Michael Mentele

learning-review   worth-reading

Book Review: The Art of War

Book Author: Sun Tzu

This is an interesting book. For myself much of it felt self-evident due to a childhood spent playing strategy games.

For example, the idea that all warfare is based on deception is demonstrated by an RTS with fog of war. In Starcraft or Age of Empires it is well worth the shift of your production curve to scout early with a worker and gain insight into the tech path of your oppenent. Information is vital in strategy games and deception can be an interesting play. Making it look like you are doing a certain tech path while you expand at another base. Of course, on a small map where there is no distance between you and your opponentm deception becomes more costly. On a large map there is more places to hide and therefore decieve. Space creates opportunity for cunning. Tight confines and fewer options take it away.

This doesn’t translate as nicely to business but perhaps the employment of “spies” in business is advisors and formers/alumni from competitors in the space. In business your competition is somewhat indirect and is not zero-sum or purely adversarial. The interactions are more complex but the flow of good information to inform decision making is well worth the expense of seeking it out.

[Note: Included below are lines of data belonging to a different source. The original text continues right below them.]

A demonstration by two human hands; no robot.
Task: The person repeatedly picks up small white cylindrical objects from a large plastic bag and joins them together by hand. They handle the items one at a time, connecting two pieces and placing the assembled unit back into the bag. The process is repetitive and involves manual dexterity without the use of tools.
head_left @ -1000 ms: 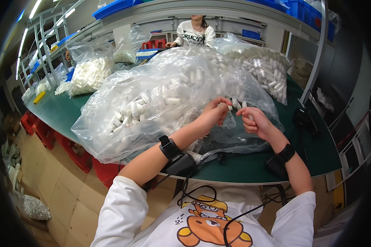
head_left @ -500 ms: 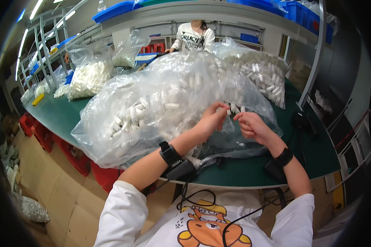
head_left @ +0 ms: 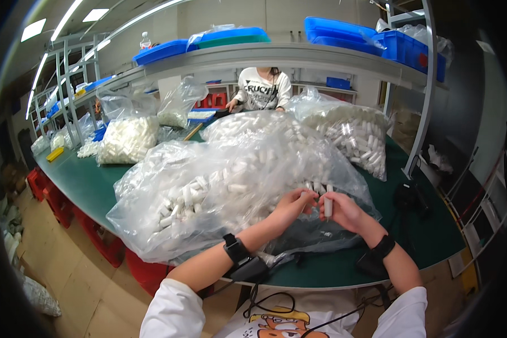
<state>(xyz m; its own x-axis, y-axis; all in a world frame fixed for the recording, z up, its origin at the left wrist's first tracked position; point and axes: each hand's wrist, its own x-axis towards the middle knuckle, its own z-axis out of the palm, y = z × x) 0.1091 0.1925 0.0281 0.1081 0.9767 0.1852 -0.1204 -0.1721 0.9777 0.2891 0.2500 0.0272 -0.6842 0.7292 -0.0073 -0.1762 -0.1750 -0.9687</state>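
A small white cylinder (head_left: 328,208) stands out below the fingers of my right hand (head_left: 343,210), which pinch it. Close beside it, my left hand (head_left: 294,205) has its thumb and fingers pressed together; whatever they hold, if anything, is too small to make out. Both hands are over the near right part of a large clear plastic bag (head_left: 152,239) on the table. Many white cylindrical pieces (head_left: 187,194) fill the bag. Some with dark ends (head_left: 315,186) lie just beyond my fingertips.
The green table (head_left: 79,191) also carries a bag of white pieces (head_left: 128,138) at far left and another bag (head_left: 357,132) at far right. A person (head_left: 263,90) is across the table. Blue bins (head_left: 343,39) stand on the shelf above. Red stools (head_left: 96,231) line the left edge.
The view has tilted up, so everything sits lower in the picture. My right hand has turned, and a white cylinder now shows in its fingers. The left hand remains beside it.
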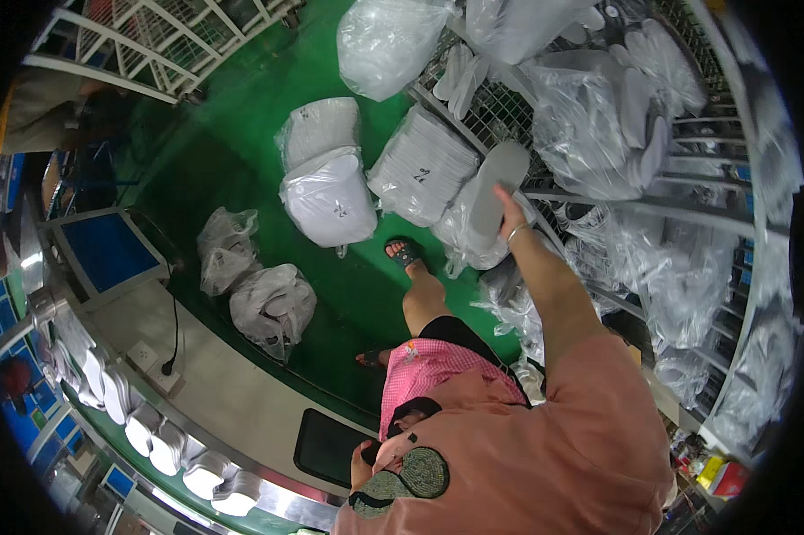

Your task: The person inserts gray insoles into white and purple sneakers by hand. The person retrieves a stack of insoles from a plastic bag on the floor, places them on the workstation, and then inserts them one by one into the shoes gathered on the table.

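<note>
My right arm reaches out toward the wire rack, and my right hand (pixel 511 217) is closed on a light grey shoe sole (pixel 500 183). The sole is held up over clear plastic bags, next to a bagged stack of white soles (pixel 422 169) on the floor. Close to my body, my left hand (pixel 362 467) is bent in beside the edge of a dark panel (pixel 324 446). Its fingers are curled against something small and black that I cannot make out, and part of the hand is hidden by my sleeve.
On my right stands a metal rack (pixel 638 198) loaded with bagged soles. More bagged stacks (pixel 330 196) and two loose plastic bags (pixel 272 308) lie on the green floor. A curved line carrying white soles (pixel 165 446) runs lower left. A white wire cart (pixel 134 45) stands far left.
</note>
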A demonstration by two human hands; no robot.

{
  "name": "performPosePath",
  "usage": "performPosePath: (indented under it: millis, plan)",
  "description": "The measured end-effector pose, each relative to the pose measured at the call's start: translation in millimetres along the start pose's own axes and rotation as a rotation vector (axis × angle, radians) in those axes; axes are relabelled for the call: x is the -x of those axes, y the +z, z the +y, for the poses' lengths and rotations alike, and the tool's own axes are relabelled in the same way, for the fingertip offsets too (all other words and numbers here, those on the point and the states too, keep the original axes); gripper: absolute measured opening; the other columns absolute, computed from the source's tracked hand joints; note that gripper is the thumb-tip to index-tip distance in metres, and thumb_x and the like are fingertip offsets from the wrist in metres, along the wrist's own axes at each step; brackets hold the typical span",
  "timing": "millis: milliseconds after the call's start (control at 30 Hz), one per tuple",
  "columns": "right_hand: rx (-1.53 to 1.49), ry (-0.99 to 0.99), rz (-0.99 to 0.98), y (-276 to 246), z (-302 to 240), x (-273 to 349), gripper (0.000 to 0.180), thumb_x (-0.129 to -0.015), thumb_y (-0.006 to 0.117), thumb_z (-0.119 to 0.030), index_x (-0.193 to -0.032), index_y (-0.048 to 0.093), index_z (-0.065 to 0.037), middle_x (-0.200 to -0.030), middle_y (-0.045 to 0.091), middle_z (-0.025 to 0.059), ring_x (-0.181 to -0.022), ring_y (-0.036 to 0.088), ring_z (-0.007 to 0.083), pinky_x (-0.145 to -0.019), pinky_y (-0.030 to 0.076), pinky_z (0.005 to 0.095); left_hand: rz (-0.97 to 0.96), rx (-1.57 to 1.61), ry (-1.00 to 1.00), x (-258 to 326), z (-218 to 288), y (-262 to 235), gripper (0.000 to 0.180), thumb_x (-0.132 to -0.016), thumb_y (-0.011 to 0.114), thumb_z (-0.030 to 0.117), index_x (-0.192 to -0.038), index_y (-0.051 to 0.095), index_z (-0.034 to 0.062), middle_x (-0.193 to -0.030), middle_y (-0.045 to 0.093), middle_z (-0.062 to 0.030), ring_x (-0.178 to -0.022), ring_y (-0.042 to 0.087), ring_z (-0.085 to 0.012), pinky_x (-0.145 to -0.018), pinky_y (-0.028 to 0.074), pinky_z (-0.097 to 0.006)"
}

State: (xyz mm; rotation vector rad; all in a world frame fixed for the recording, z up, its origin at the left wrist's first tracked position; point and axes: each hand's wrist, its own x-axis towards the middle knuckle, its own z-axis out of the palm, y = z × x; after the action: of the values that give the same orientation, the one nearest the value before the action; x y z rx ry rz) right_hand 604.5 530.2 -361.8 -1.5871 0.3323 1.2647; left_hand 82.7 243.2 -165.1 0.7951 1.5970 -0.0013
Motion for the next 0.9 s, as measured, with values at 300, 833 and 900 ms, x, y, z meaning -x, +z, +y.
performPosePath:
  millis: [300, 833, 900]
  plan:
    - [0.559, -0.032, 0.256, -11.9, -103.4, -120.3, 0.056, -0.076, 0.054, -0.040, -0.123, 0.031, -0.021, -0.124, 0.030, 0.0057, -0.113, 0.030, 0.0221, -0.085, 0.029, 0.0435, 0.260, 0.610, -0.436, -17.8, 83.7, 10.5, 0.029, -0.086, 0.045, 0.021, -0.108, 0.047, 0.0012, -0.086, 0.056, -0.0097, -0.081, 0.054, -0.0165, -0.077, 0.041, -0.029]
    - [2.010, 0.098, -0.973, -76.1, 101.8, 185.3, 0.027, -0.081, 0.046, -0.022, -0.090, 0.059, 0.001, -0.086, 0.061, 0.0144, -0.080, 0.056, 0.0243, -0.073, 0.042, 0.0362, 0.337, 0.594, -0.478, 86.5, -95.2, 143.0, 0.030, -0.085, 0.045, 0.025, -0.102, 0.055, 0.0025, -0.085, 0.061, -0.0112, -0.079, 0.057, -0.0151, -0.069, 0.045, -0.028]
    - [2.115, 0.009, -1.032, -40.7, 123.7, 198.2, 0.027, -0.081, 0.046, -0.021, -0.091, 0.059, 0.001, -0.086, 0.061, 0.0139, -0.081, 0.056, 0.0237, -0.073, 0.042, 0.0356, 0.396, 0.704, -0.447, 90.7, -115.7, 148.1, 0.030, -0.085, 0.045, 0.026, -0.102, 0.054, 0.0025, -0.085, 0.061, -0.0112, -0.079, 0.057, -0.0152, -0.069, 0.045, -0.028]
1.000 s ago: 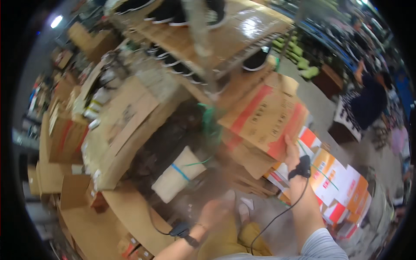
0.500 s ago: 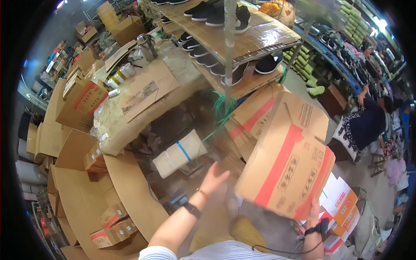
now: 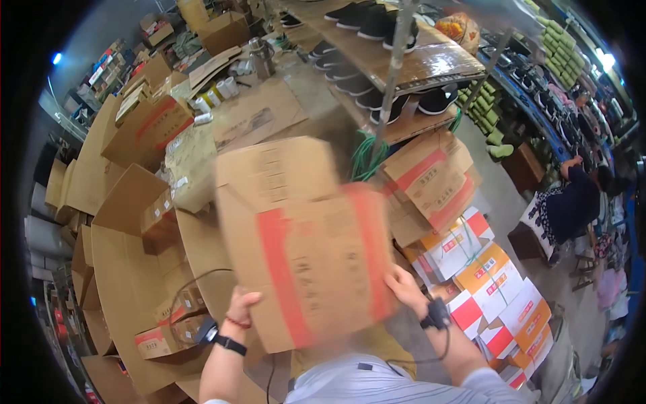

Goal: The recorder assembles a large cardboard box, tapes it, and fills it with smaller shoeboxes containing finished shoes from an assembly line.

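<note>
Now left hand [image 3: 240,308] has joined right hand [image 3: 406,289], fingers of both clamped on the carton's [image 3: 323,269] side edges, so it's two-hand supported, off the desk's [image 3: 309,87] near edge.

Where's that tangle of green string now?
In the head view, the green string is slightly above and right of centre, by the metal shelf post, beyond the carton in the person's right hand.

left grip [image 3: 241,307]: brown carton [image 3: 316,259], left edge | right grip [image 3: 405,287]: right edge | shoe rack [image 3: 434,67]: beyond
</note>
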The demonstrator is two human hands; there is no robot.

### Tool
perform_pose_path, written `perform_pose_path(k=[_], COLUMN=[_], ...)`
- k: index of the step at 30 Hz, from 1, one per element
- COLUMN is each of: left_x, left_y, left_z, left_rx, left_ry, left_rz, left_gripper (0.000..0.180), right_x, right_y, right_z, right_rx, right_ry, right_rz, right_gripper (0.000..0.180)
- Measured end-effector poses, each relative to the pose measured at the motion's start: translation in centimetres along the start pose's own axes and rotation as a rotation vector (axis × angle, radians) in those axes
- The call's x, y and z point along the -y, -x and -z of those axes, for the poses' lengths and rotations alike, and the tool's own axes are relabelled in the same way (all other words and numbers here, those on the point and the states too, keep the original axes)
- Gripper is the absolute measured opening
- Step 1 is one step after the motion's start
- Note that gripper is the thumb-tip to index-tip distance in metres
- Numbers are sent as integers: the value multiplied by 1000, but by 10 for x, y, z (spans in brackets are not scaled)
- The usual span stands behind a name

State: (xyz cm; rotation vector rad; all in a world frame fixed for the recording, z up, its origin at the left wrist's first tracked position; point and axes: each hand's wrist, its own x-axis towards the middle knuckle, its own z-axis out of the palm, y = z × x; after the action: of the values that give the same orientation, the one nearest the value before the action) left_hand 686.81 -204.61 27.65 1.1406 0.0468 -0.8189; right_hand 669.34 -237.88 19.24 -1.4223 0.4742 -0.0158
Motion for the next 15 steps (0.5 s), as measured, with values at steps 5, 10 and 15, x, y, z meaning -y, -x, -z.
perform_pose_path(k=[5, 10, 15], left_x=[-21, -37, -46], left_y=[67, 113, 77], left_z=[134, 233, 265], left_rx=[-339, -663, -746], left_ry=[-124, -191, -47], left_rz=[-92, -170, -80], left_gripper=[53, 58, 64], right_x=[-36, -62, -129], right_y=[-150, -296, -383], right_z=[-45, -88, -103], right_rx=[34, -60, -155], right_ry=[792, 1130, 1653], right_rz=[340, 353, 336], right_gripper=[37, 42, 63])
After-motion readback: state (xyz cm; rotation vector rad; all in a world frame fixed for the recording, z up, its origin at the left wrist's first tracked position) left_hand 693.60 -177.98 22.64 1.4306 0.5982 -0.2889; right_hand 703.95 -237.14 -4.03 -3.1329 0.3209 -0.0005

Be like water and flow to where the enemy is weak. This is also demonstrated by strategy games. You always want to trade efficiently. Dropping warriors into the enemies production center and slaughtering their workers is classic.

There is no permanence to war only an infinite application of prinicples that is context dependent. This is the meta. The meta is always in flux on any game.

There are also five organizing principles to strategy, that map to:

  • purpose
  • leadership
  • doctrine
  • landscape
  • climate

Purpose is your moral imperative. The righteousness of your cause, or the belief in it, that binds you and your people together. It reflects your shared will.

Doctrine are principles that apply to every context such as the training and provisioning of your forces. You train. You prepare. You know how to use your weapons and tools.

Climate is context, forces that sweep over the terrain and shift the advantages and disadvantages.The emergence of new technologies, the change in capital access, etc.

Landscape is your position, and the position of the other players. The places you can go. The positions you can hold.

Finally leadership is the impetus for action. Taking advantages of landscape and climate with doctrine. Deciding why to go there vs. here.